PROBLEM REQUIREMENTS:
Write out the data exactly as given, dropping every picture.

INFORMATION SHOWN:
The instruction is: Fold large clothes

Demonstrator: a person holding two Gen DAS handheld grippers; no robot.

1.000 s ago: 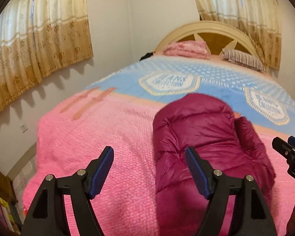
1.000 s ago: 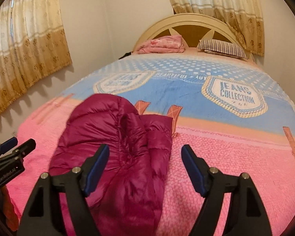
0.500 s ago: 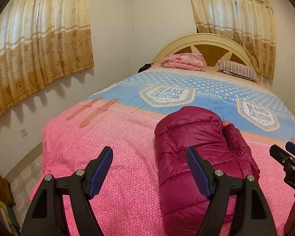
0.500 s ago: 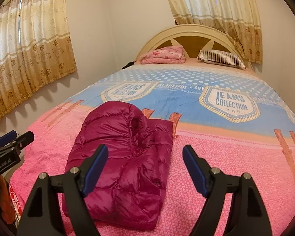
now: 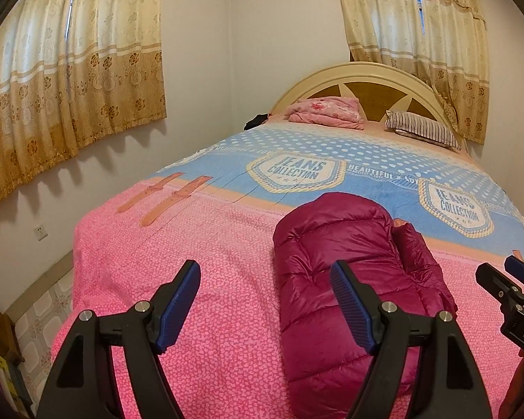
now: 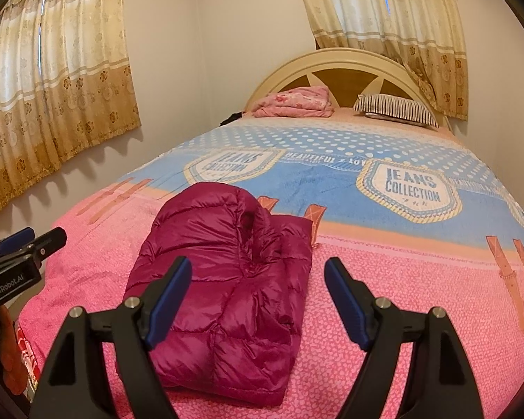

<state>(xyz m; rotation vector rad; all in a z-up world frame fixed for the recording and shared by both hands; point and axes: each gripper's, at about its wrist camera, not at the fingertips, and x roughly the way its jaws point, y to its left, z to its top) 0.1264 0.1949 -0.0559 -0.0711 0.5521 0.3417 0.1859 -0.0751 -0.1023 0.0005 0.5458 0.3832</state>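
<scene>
A folded magenta puffer jacket (image 5: 346, 279) (image 6: 227, 279) lies on the pink front part of the bed (image 5: 199, 244) (image 6: 401, 279). My left gripper (image 5: 265, 279) hovers open above the bedspread, left of the jacket, with nothing between its blue pads. My right gripper (image 6: 258, 276) also stands open, over the jacket's right half and clear of the fabric. The right gripper's tips (image 5: 499, 279) show at the right edge of the left wrist view. The left gripper's tips (image 6: 28, 241) show at the left edge of the right wrist view.
A folded pink quilt (image 5: 326, 111) and a striped pillow (image 5: 422, 129) lie by the arched headboard (image 5: 366, 73). Curtains (image 5: 70, 80) hang on the left wall and behind the bed. Tiled floor (image 5: 42, 314) runs along the bed's left side.
Both grippers have drawn back and risen from the jacket, so more of the bed and room shows. The jacket lies still. Both grippers stay open.
</scene>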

ANSWER SECTION:
The instruction is: Fold large clothes

Demonstrator: a person holding two Gen DAS handheld grippers; no robot.

1.000 s ago: 
1.000 s ago: 
0.500 s ago: 
0.500 s ago: 
now: 
now: 

<state>(xyz m; rotation vector rad; all in a z-up world frame fixed for the recording and shared by both hands; point and axes: each gripper's, at about its wrist camera, not at the fingertips, and x roughly the way its jaws point, y to its left, z to its top) 0.1264 0.1949 -0.0559 -0.0711 0.5521 0.3417 0.1859 -0.0751 -0.1023 0.0005 0.5458 0.3832</state>
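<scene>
A folded magenta puffer jacket (image 5: 346, 279) (image 6: 227, 279) lies on the pink front part of the bed (image 5: 199, 244) (image 6: 401, 279). My left gripper (image 5: 265, 279) hovers open above the bedspread, left of the jacket, with nothing between its blue pads. My right gripper (image 6: 258, 276) also stands open, over the jacket's right half and clear of the fabric. The right gripper's tips (image 5: 499, 279) show at the right edge of the left wrist view. The left gripper's tips (image 6: 28, 241) show at the left edge of the right wrist view.
A folded pink quilt (image 5: 326, 111) and a striped pillow (image 5: 422, 129) lie by the arched headboard (image 5: 366, 73). Curtains (image 5: 70, 80) hang on the left wall and behind the bed. Tiled floor (image 5: 42, 314) runs along the bed's left side.
Both grippers have drawn back and risen from the jacket, so more of the bed and room shows. The jacket lies still. Both grippers stay open.
</scene>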

This exercise requires no additional output.